Yuan Duanyang, Yue Jingwei, Xiong Xuefeng, Jiang Yibi, Zan Peng, Li Chunyong
Shanghai Key Laboratory of Power Station Automation, School of Mechatronics Engineering and Automation, Shanghai University, Shanghai, China.
Beijing Institute of Radiation Medicine, Academy of Military Medical Sciences (AMMS), Beijing, China.
Front Physiol. 2023 May 30;14:1196919. doi: 10.3389/fphys.2023.1196919. eCollection 2023.
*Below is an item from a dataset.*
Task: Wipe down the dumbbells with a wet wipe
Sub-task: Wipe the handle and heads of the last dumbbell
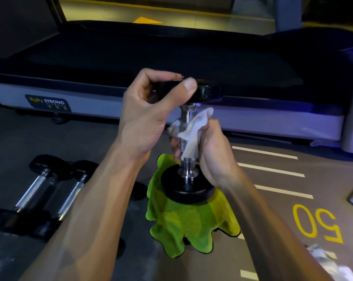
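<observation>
The handle is best wiped with the dumbbell (188,138) kept steady on end, so that the wet wipe (194,128) can be run the full length of the metal bar and turned round it. The dumbbell is stood upright at the centre of the frame on a green cloth (192,220) spread on the floor. Its top weight is pinched by the left hand (151,110), thumb and fingers curled over the rim. Just below, the right hand (214,157) is wrapped round the bar, with the wipe held between palm and metal. Two more dumbbells (47,191) are laid at lower left.
</observation>
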Motion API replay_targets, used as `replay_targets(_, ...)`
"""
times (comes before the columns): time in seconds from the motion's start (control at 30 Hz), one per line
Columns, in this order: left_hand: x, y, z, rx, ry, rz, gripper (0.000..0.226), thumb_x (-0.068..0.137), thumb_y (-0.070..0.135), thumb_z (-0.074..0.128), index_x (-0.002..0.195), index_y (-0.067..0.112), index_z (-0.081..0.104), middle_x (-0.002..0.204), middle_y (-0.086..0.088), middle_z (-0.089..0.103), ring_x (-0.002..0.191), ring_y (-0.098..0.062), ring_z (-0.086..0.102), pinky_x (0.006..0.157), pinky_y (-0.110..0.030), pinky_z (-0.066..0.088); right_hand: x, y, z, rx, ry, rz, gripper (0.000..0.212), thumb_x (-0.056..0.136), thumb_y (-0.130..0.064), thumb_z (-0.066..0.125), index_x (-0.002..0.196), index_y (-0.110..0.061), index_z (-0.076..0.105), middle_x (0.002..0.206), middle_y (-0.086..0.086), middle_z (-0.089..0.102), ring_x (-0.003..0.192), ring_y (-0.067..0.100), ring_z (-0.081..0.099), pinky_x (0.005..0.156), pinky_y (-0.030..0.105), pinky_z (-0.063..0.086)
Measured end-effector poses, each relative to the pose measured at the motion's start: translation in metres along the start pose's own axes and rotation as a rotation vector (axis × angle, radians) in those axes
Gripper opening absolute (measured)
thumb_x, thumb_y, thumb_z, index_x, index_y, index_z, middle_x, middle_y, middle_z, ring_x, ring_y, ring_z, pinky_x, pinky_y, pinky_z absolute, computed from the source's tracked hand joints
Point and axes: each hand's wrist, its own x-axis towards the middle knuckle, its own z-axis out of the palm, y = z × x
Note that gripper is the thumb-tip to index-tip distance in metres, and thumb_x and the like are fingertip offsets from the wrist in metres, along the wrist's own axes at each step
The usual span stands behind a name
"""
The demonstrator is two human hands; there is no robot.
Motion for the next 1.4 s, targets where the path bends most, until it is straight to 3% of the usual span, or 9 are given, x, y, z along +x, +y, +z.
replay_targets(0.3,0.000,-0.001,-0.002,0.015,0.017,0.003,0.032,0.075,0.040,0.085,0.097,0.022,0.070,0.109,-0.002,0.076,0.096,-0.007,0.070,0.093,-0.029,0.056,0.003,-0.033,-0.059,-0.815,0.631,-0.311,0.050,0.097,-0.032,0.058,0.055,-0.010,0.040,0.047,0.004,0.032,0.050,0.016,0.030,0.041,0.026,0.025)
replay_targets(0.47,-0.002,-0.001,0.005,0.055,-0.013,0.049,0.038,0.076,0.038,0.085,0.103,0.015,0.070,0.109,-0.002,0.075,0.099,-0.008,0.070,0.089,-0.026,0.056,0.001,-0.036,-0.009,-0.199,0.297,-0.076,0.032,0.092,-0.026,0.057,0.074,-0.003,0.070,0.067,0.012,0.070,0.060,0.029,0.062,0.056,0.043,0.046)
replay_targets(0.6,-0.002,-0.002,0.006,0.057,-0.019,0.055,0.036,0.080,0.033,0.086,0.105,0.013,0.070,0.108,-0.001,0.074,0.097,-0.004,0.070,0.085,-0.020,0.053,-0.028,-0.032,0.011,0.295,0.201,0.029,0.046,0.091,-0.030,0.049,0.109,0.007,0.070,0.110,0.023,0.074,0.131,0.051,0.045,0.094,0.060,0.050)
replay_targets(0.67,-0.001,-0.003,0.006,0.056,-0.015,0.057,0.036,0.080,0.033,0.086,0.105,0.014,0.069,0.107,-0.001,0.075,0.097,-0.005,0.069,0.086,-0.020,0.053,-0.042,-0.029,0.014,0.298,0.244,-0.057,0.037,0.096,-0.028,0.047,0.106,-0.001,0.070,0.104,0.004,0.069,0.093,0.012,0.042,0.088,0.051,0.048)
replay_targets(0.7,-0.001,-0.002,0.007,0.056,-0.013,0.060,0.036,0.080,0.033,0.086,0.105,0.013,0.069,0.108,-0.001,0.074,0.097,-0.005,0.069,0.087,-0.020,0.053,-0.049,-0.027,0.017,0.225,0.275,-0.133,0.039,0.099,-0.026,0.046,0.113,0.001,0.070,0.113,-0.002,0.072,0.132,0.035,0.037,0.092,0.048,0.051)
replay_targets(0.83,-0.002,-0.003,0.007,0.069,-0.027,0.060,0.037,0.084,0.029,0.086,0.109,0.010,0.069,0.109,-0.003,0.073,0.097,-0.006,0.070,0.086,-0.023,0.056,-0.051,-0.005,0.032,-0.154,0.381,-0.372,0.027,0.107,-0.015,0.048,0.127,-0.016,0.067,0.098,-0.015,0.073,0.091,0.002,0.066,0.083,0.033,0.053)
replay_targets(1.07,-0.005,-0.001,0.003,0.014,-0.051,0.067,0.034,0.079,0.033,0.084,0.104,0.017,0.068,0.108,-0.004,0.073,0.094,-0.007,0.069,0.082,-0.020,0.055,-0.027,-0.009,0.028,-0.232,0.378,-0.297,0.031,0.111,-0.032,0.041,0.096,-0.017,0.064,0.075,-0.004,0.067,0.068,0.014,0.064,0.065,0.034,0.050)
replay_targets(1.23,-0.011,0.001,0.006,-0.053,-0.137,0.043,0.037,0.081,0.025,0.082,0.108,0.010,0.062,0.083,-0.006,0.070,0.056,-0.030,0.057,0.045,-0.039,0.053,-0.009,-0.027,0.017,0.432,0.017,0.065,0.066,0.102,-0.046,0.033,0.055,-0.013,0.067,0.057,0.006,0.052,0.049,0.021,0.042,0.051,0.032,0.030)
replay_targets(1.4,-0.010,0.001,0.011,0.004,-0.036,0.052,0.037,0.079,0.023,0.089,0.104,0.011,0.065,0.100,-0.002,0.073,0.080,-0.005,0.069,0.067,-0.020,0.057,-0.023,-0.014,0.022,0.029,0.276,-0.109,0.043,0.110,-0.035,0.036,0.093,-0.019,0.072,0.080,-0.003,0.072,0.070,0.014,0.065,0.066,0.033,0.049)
Fatigue is dangerous for certain jobs requiring continuous concentration. When faced with new datasets, the existing fatigue detection model needs a large amount of electroencephalogram (EEG) data for training, which is resource-consuming and impractical. Although the cross-dataset fatigue detection model does not need to be retrained, no one has studied this problem previously. Therefore, this study will focus on the design of the cross-dataset fatigue detection model. This study proposes a regression method for EEG-based cross-dataset fatigue detection. This method is similar to self-supervised learning and can be divided into two steps: pre-training and the domain-specific adaptive step. To extract specific features for different datasets, a pretext task is proposed to distinguish data on different datasets in the pre-training step. Then, in the domain-specific adaptation stage, these specific features are projected into a shared subspace. Moreover, the maximum mean discrepancy (MMD) is exploited to continuously narrow the differences in the subspace so that an inherent connection can be built between datasets. In addition, the attention mechanism is introduced to extract continuous information on spatial features, and the gated recurrent unit (GRU) is used to capture time series information. The accuracy and root mean square error (RMSE) achieved by the proposed method are 59.10% and 0.27, respectively, which significantly outperforms state-of-the-art domain adaptation methods. In addition, this study discusses the effect of labeled samples. When the number of labeled samples is 10% of the total number, the accuracy of the proposed model can reach 66.21%. This study fills a vacancy in the field of fatigue detection. In addition, the EEG-based cross-dataset fatigue detection method can be used for reference by other EEG-based deep learning research practices.
疲劳对于某些需要持续集中注意力的工作来说是危险的。面对新的数据集时,现有的疲劳检测模型需要大量脑电图(EEG)数据进行训练,这既消耗资源又不切实际。尽管跨数据集疲劳检测模型无需重新训练,但此前没有人研究过这个问题。因此,本研究将专注于跨数据集疲劳检测模型的设计。本研究提出了一种基于EEG的跨数据集疲劳检测回归方法。该方法类似于自监督学习,可分为两个步骤:预训练和特定领域自适应步骤。为了提取不同数据集的特定特征,在预训练步骤中提出了一个前置任务来区分不同数据集上的数据。然后,在特定领域自适应阶段,将这些特定特征投影到一个共享子空间中。此外,利用最大均值差异(MMD)不断缩小子空间中的差异,以便在数据集之间建立内在联系。另外,引入注意力机制来提取空间特征的连续信息,并使用门控循环单元(GRU)来捕获时间序列信息。所提方法实现的准确率和均方根误差(RMSE)分别为59.10%和0.27,显著优于现有最先进的领域自适应方法。此外,本研究还讨论了有标签样本的影响。当有标签样本数量占总数的10%时,所提模型的准确率可达到66.21%。本研究填补了疲劳检测领域的空白。此外,基于EEG的跨数据集疲劳检测方法可供其他基于EEG的深度学习研究实践参考。